The weather in this part of the country is warming up. Pretty soon it will be the right temperature for properly setting fiberglass epoxy. Until then, here is more on Friday, March 14th and what is needed to repair the boat.
There are enherant problems with any old fiberglass boat you'll come across.
After tearing up most of the floor carpet, I unscrewed and set aside the original Glastron Boat Co. sports boat stylings from the the inside hull to make room for the future work of removing of the plywood floor and fiberglass deck.
Despite the tarping and good care it had since turned into a Anti Crime Water Craft, the rotted floor and carpet were so damp, moisture soaked though my clothes as I was laying down working in the confined area under the Batboat's fin deck.
Things like the old car radio, speakers and parts of the damp, mildewed carpet were thrown out. I made the mistake of putting them in the garbage inside the house because I woke up the next day with a upper respiratory infection from mold spores. Be very careful with this stuff and keep it outside.
When someone buys an old fiberglass boat assume it will be a project boat. This is definitely one of those. The early 1970s solid fiberglass hull, deck and vinyl stylings can withstand all sorts of weather and neglect, however, the structural wood and under floor foam flotation will not.
When the hulls of these now classic boats were on the production line, untreated wood floor supports called "stringers" were fiberglassed in along the bottom, lengthwise. Chunks of foam were then laid in between these stringers to keep the boat floating in case it takes on water. On top, a plywood floor was mounted on these stringers and fiberglassed in.
Carpeting is not good for these kind of boats. When wet it holds water to the plywood and if not dried the slow process of rot and mold begins. Even humidity is a factor.

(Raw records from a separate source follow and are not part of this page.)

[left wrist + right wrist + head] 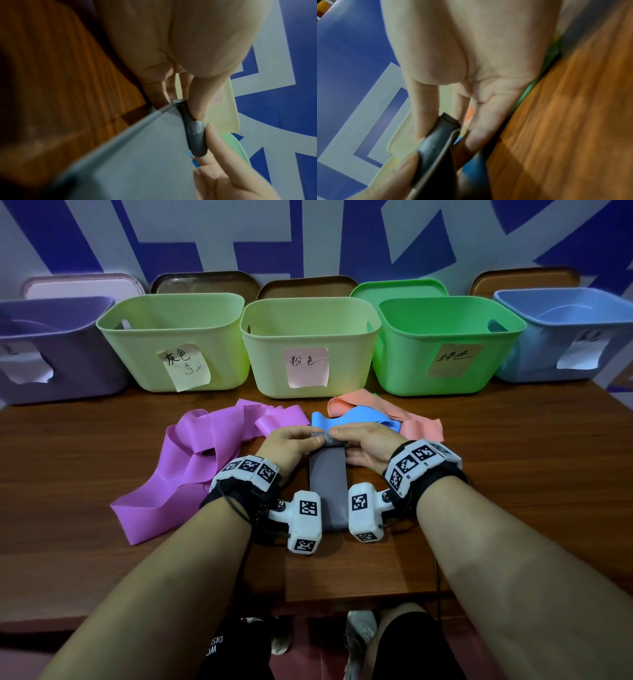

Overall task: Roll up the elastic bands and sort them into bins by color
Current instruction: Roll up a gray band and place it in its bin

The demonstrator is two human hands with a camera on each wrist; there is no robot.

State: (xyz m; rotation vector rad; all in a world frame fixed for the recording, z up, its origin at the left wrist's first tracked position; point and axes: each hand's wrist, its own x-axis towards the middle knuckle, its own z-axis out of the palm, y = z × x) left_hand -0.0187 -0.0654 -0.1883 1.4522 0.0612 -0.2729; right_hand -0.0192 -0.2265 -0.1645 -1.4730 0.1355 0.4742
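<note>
Progress: grey band roll just started, nothing visibly binned.
I pinch the grey elastic band point(327, 484) at its far end with left hand point(291, 445) and right hand point(364, 445); most lies flat on the table point(513, 508). Purple band point(191, 460), blue band point(356, 419) and pink band point(421, 422) wait unrolled.

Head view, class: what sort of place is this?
Likely a staged sorting station, not a home: labelled bins lined along a wooden table, marker-tagged wrist rigs, a blue-and-white painted wall.

Right hand point(471, 60) thumb and fingers pinching rolled end of grey band point(436, 138) above wooden table point(565, 121).
</note>
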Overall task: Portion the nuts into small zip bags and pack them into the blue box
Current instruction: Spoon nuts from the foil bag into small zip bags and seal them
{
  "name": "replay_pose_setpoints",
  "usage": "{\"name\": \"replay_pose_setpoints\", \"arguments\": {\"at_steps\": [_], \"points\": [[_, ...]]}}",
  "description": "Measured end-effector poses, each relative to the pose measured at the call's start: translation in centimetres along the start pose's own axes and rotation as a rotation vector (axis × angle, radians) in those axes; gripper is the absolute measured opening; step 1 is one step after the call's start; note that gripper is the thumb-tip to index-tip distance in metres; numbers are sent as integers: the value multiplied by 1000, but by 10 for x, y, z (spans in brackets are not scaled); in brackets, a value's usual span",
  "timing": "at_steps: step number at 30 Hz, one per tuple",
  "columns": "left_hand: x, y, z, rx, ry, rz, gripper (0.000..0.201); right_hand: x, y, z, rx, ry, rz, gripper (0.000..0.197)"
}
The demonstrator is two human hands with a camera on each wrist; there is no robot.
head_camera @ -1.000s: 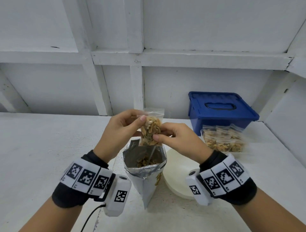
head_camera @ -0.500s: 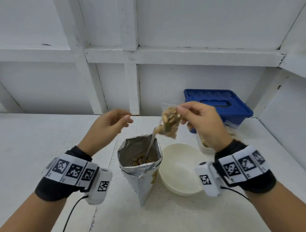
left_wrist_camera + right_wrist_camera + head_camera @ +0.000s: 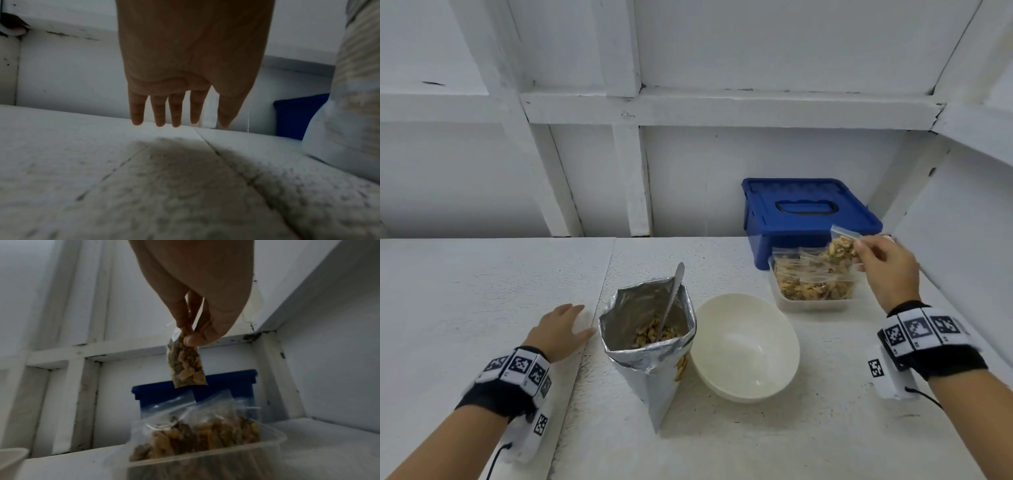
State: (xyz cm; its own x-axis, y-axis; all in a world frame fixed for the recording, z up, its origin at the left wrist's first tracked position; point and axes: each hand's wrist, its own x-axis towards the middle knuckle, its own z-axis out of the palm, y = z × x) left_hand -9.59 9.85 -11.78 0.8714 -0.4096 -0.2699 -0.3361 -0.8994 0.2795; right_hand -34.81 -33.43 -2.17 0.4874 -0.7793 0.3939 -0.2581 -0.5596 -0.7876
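My right hand [image 3: 873, 251] [image 3: 188, 333] pinches a small zip bag of nuts [image 3: 841, 247] [image 3: 185, 365] by its top, hanging just above a clear plastic tray [image 3: 815, 305] [image 3: 205, 462] that holds several filled zip bags [image 3: 808, 281] [image 3: 195, 436]. Behind the tray stands the blue box [image 3: 808, 219] [image 3: 226, 386] with its lid on. An opened foil nut bag [image 3: 650, 342] stands mid-table with a metal spoon [image 3: 671, 301] in it. My left hand [image 3: 565, 325] [image 3: 176, 120] is open, fingers straight, low over the table left of the foil bag.
A white bowl [image 3: 746, 346], empty, sits between the foil bag and the tray. The white table [image 3: 482, 291] meets a white panelled wall behind and a slanted white wall on the right, close to the blue box.
My left hand let go of the small bag and dropped to the table left of the foil bag. My right hand carried the filled bag rightwards to above the clear tray.
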Motion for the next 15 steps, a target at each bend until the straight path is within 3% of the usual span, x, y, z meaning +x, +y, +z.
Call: {"name": "replay_pose_setpoints", "arguments": {"at_steps": [6, 15], "points": [[32, -35, 32, -46, -77, 3, 90, 2, 4, 19, -144, -160, -14, 16], [21, -28, 25, 75, -91, 91, 74, -3, 12, 35, -328, -434, -27, 14]]}}
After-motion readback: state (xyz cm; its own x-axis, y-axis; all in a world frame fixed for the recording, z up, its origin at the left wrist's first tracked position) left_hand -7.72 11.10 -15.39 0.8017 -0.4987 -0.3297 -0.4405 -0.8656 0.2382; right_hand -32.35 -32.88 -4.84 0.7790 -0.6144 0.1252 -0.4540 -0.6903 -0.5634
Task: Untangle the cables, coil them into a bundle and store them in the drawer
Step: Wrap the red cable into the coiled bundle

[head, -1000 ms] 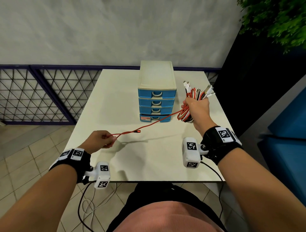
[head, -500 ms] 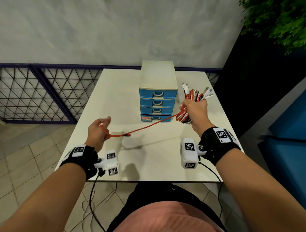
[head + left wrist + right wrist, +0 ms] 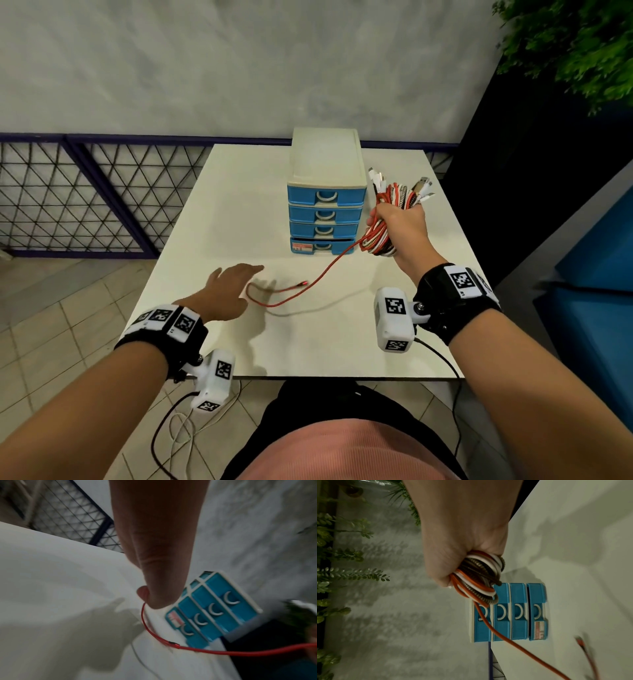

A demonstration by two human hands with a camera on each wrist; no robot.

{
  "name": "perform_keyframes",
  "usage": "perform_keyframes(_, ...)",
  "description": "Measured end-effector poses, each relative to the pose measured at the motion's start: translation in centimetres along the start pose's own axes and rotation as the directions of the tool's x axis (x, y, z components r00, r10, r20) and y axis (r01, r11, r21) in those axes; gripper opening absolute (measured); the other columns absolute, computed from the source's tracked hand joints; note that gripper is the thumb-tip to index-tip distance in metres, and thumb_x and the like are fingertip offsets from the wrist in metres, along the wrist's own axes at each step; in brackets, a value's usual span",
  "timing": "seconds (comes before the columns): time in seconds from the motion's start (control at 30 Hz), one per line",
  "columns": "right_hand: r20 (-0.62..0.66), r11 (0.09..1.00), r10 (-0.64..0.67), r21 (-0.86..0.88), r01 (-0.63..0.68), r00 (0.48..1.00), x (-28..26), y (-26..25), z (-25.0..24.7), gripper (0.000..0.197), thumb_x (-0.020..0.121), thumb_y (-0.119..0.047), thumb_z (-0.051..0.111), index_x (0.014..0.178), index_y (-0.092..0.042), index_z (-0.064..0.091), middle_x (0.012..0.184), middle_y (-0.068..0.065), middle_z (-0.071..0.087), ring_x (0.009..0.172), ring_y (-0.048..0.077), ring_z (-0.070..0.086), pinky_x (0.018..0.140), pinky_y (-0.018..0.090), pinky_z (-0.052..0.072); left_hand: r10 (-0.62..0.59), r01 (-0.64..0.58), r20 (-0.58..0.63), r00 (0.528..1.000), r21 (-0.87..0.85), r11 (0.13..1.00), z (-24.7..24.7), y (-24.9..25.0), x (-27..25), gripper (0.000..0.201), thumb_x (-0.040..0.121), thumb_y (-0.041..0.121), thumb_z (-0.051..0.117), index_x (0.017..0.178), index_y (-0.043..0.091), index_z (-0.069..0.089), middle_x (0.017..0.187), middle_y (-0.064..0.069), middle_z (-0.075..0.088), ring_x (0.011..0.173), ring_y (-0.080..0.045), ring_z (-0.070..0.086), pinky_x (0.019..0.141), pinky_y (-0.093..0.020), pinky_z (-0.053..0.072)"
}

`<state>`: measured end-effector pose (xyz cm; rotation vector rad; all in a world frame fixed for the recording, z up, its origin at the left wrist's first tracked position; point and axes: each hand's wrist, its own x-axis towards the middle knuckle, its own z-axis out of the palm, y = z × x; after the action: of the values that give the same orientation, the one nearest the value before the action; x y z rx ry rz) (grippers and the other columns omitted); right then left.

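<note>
My right hand (image 3: pixel 400 226) (image 3: pixel 462 540) grips a coiled bundle of red, white and braided cables (image 3: pixel 397 195) (image 3: pixel 481 574) just right of the blue four-drawer unit (image 3: pixel 325 198) (image 3: pixel 214 609) (image 3: pixel 510 615). A loose red cable tail (image 3: pixel 329 270) (image 3: pixel 205 651) (image 3: pixel 505 638) runs from the bundle down-left and loops on the table. Its plug (image 3: pixel 303 283) lies on the tabletop. My left hand (image 3: pixel 233 284) (image 3: pixel 159 561) hovers low with fingers stretched out. The loop's bend lies against its fingertips; no pinch shows. The bottom drawer (image 3: pixel 318 246) stands slightly forward.
The cream table (image 3: pixel 239 205) has bare surface left of and in front of the drawers. A dark mesh railing (image 3: pixel 68 192) runs along the left, plants (image 3: pixel 582 51) hang at the upper right, and a blue seat (image 3: pixel 599 274) stands to the right. Camera wires (image 3: pixel 178 428) dangle below the front edge.
My left hand let go of the red cable, opened its fingers and moved right and forward. The tail dropped into a loop on the table. My right hand kept holding the bundle.
</note>
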<state>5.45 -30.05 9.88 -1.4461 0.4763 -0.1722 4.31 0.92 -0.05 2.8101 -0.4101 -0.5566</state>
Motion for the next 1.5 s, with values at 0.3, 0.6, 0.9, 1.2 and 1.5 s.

Smelling the rank of all this damp rot got me very worried and I quickly squirmed further into the confined space to the back of the boat to check the Sealed Atomic Batteries. I found them in the rear port and aft side compartments. What a relief that those were still intact with no leaks or corrosion. If they had it I'd have an enormous problem on my hands. ;)
(the rotten transom of the Batboat as seen from under the fin.)
At the stern, or rear of the boat, another sheet of plywood called the transom is laminated and fiberglassed in. This is one of the most important structural parts of the hull because the engine is mounted to it and weights over a couple hundred pounds. If this transom wood is rotten or cracked, instead of the motor pushing the boat through the water with hundreds of pounds of force it will actually push through the boat.
That is what I suppose happened to this Batboat. The motor either went through the fiberglass while out on the water or punctured it just by its own weight.
(a kind of hard caulk was used to fill the damaged fiberglass, inside and out, and to stick the bat symbol to the stern)
I first presumed that the white outlined red Bat symbol on the stern covered a large hole but was lucky to find it was only puncture damage to the fiberglass hull from the engine.
I had a hard time getting the plywood red Bat off. At first it looked like it was screwed and bolted but then found it was also glued on with some sort of hardened caulk. It finally came off with a crowbar and a lot of annoyance, time and effort. A small chunk of the fiberglass hull came off it, too.
It's going to be a pain getting the rest of this caulk off. Its like soft concrete.
All of this rot and damage is no big deal because the wood has to be replaced anyway. I found that these are standard repairs for any restoration of an old fiberglass boat.
Plywood made today is superior and if finished properly these boats are more sea worthy than when they left the factory. They'll last longer,too.
Here is the list of what needs to be done to this Batboat before creating the new fins and other details.
- Disassemble the Batboat by removing the aluminum rubrail and lifting off the deck. Store the deck on saw horses to have complete access to the hull. It will be in two halves; deck and hull.
- Take out the rotten wood floor, soaked foam flotation, stringers, and transom. Make templates of it all.
- Grind all the old fiberglass down to the hull and clean up.
- Repair the fiberglass damage to the stern.
- Fiberglass in the new stringers, place new flotation foam in between them, glass in the new floor and transom. Do it right the first time or $$ and time will be wasted.